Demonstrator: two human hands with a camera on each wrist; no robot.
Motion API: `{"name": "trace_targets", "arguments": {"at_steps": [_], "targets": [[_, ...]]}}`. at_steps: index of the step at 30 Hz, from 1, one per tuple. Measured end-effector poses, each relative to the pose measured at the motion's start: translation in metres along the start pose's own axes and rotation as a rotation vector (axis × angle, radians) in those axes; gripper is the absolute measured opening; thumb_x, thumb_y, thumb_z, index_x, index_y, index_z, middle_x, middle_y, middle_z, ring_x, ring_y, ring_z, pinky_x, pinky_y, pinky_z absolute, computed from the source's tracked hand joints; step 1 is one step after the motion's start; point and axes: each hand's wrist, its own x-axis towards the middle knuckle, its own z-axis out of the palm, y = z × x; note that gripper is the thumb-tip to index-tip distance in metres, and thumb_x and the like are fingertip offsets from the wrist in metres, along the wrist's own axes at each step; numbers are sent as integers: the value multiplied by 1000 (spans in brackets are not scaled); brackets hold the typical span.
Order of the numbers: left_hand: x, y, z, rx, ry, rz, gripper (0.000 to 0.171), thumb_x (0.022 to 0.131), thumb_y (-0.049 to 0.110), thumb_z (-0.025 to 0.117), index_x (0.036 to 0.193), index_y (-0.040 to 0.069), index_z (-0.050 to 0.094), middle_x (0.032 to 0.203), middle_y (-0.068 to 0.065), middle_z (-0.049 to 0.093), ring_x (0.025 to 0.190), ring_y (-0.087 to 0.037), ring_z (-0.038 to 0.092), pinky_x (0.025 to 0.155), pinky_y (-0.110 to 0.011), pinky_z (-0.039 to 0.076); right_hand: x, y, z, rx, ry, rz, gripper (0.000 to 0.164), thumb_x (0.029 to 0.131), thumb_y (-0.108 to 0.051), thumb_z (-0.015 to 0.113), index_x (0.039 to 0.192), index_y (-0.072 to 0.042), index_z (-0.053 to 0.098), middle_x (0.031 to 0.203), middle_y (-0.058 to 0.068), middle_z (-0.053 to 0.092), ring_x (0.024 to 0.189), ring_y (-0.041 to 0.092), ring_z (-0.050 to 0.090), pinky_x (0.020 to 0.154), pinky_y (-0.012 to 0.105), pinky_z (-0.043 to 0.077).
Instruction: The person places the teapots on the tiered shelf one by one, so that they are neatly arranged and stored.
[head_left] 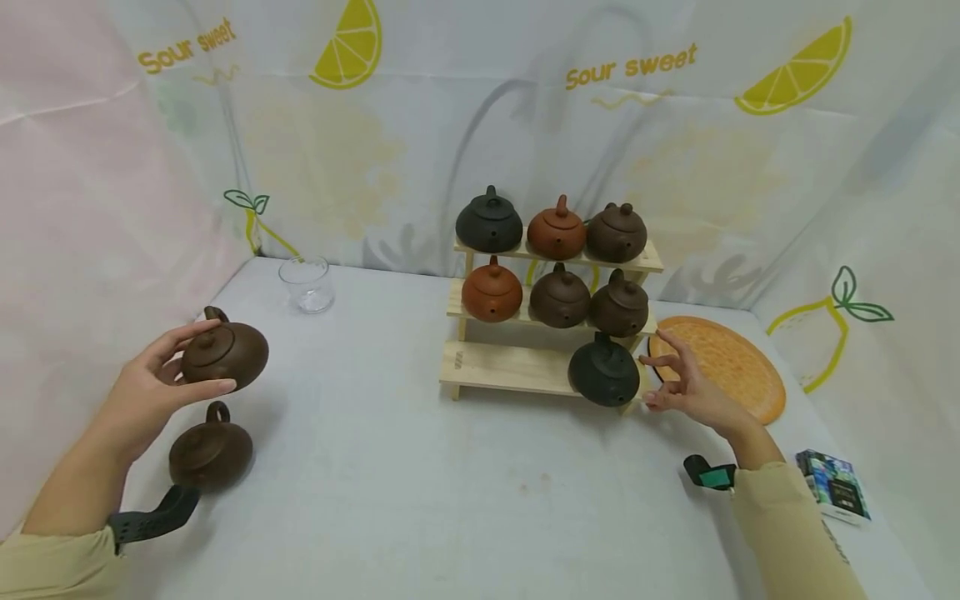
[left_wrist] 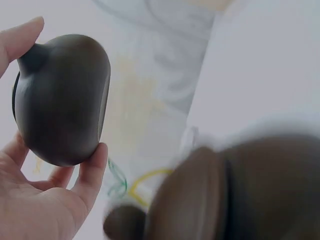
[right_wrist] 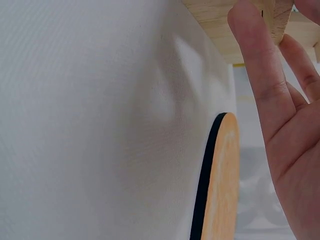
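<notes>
My left hand (head_left: 161, 367) holds a dark brown teapot (head_left: 228, 354) in the air, thumb and fingers about its sides. The left wrist view shows this teapot (left_wrist: 65, 100) between thumb and fingertips. Below it on the table stands a second brown teapot (head_left: 212, 454), blurred and close in the left wrist view. My right hand (head_left: 693, 392) is at the right end of the wooden three-tier rack (head_left: 517, 367), fingers spread and extended, holding nothing. Beside it, a black teapot (head_left: 603, 372) sits on the lowest tier's right end. Whether the fingertips touch the rack, I cannot tell.
Three teapots, black (head_left: 489, 227), reddish (head_left: 557, 235) and brown (head_left: 617, 235), stand on the top tier. The middle tier holds a reddish teapot (head_left: 492, 293) and two brown ones. A clear glass (head_left: 309, 287), round orange-brown board (head_left: 723, 358) and small box (head_left: 834, 487) lie around.
</notes>
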Motion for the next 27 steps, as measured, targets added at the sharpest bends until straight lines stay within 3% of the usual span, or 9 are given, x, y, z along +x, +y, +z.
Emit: {"name": "trace_targets", "arguments": {"at_steps": [7, 16, 27], "targets": [[8, 20, 32, 9, -24, 61, 70, 82, 3, 70, 140, 27, 39, 131, 5, 35, 111, -2, 40, 76, -9, 40, 0, -2, 1, 10, 1, 7, 96, 87, 6, 60, 147, -32, -5, 137, 34, 19, 69, 29, 62, 70, 30, 54], [20, 35, 67, 7, -70, 126, 69, 77, 5, 75, 137, 23, 46, 126, 4, 41, 98, -7, 49, 69, -16, 46, 1, -2, -1, 10, 3, 13, 95, 87, 4, 61, 147, -30, -4, 136, 33, 20, 71, 29, 62, 71, 30, 54], [32, 46, 108, -57, -179, 147, 71, 71, 9, 81, 134, 16, 48, 129, -1, 44, 105, -16, 49, 80, -19, 45, 1, -2, 0, 5, 7, 36, 96, 87, 3, 61, 147, -32, -6, 138, 32, 20, 71, 29, 62, 72, 30, 53]]}}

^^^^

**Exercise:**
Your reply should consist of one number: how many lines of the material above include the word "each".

**Solution to this task:**
2